Not using index, or avoid using index, for large scale data warehouse is not a simple technique. I call this a “strategy” for it does require coordinated actions from database configurations, to data modeling, to ETL, and to BI application design.
First, the utility of index is that when you need to access one database block the index can pinpoint to the specific block for you. The basic question is what if I need to access millions of blocks. Indexes still can help, but the database will need to do block lookup millions of times. In such case, particularly on powerful platforms like ExaData or TeraData, a targeted table scan, such as a partition scan or a table scan with Storage Index, could be much fast.
That is where we will start looking into the issue.
The Need for Indexes
Apparently, simply turning off index could have consequences for situations like row updates. Without index, a row update will cause a table scan, which in most cases will be very slow even it does a partition scan. If it is a massive update, like select-update, then it can be a disaster when there is no index.
Star transformation, which use bit-wise operation of multiple indexes to dramatically reduce the number of blocks accessed, is still an effective technique if the typical queries have filters on multiple columns.
Another reason DBAs prefer to indexes is that, without indexes, large amount of table (partition) scan can flood the limited IO bandwidth between the RDBMS and its storage.

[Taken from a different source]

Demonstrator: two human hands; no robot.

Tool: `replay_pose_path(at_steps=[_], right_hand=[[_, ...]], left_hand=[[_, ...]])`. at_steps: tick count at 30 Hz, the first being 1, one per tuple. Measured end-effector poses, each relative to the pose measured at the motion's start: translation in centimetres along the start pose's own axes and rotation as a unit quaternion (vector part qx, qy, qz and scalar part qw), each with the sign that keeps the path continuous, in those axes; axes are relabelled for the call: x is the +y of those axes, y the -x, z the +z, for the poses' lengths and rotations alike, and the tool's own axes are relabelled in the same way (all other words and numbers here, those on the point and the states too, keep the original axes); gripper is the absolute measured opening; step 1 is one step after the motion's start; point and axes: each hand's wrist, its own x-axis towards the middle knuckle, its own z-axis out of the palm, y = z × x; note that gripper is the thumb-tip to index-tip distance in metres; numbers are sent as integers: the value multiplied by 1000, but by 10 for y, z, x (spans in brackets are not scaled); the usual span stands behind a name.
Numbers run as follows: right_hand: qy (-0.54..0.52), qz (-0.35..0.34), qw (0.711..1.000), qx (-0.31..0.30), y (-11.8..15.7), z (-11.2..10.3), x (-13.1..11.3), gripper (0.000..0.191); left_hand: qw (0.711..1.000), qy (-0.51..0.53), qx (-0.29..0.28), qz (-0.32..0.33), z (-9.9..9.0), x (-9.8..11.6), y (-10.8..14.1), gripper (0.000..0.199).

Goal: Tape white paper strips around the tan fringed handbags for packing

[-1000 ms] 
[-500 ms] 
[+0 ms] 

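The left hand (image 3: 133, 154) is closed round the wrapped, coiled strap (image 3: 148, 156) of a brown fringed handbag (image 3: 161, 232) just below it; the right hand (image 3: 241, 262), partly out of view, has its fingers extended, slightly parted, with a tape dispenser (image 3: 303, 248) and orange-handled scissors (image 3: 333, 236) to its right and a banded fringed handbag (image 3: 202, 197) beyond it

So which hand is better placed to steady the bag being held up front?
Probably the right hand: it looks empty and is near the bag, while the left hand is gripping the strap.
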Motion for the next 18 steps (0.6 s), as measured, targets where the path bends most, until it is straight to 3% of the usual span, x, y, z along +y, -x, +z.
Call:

That can be so severe when data volume is high and when the storage is network attached.
The Problem with Indexes
However, indexes are addictive, the more you create the more you need. Let’s face it. It is not uncommon going into any database and you find indexes take as much storage as actual data do, or even more.
What’s more important, indexes are not free. Indexes have significant downside. The larger the data volume, the costlier they are. So are you willing to pay for the 1 point of the benefit of indexing by incurring 99 points of the burden of maintaining indexes? That is so common when you have 100s TB data – the cost of index can way overweight the benefit of it.
So, is there a way out? The answer is yes for some typical data warehouse applications. And to use NO index, it has to be a coordinated strategy.
For Oracle database, data blocks are read to buffer cache in SGA before they are used in calculations. That is the normal case. Index access generally will result in data blocks being read into SGA. For parallel queries, data mostly are read directly into PGA through “direct IO”, bypassing SGA. We will see why it works that way and the benefit of direct IO.
So you know smart scan is a huge advantage of ExaData. Smart scan can push filters and column projections down to storage cell. Smart scan can be a whole lot more efficient than index range scan, particularly when storage index or proper partitioning are present. In my experience, smart scan (row filter + column selector), plus storage index, plus partition scan can reduce IO traffic from storage cell to RDBMS to 1% of it would be or even less.
But smart scan will result in data blocks being broken down to records. Data returned from storage cell via smart scan cannot be cached in SGA as blocks. They need to go to PGA directly. If the database cannot do direct read, it will not be able to efficiently use smart scan.
From there you see at least two configurations are critical if you would like to avoid indexes. One is that you need to configure PGA and SGA properly. Typically you will need to allocate a lot more memory to PGA than you normally do, and thus less memory to SGA. The other one is that you have to configure the system properly so that it supports and encourages parallel queries.
On the route of using table scan instead of index access, we can go further by compressing data. When data are compressed, it will be much faster to scan through a wide range of data, like scooping up a whole partition. Compression can be a data modeling task, but equally important are system and tablespace configurations to facilitate compression.
When the mindset is to use NO indexes, the design of database objects can be quite significantly different.
You will find it top important to have everything partitioned properly. Partitioning is not a simple choice. The partitions should facilitate not only partition scans, which apparent is cheaper than full table scans, but also partition-wise joins. A partition-wise join can lower the complexity from O(n square) to O(n).
You will also need to model tables so that bloom filters (BF) can do the magic. On ExaData, bloom filter is proven much more efficient than star transformations. Symbol :BF is the sweet friend to have in your query plans.
And of course, you will need to choose proper method and level of compression. Compression is a great way to speed up table scan so that it can work faster than index access.
How can you update quickly without using indexes? That should be the first question to ask when you go down the NO index route.
One option is to defined limited number of indexes for updates. But you will find updates will mess up compression. A compressed block will be uncompressed after a few row updates. And again you will find the headache of maintaining those indexes.
Partion exchange is another, and often more effective, approach. By using partition switch, you can update a row in a partition and keep the partition compressed as usual. Proper managed partition exchange can be as fast as update-by-index in small updates, and can be much faster than update-by-index in large updates, or in UPSERT situations.
The key part of BI application design when NO index is defined is to always enforce partition access, thus not full table scan, and always facilitate partition-wise join between large tables. This, however, can dependent on data model heavily.
And of course, it is critical to mange parallelism and other configurations properly so that smart scans are in effect.
In summary, it takes a thoughtful comprehensive solution design to truly utilize all those advanced features of ExaData so that you don’t get bothered by the overhead of indexes. Above arguments are by no means to be exhaustive. But the main point is that it is not a simple configuration change.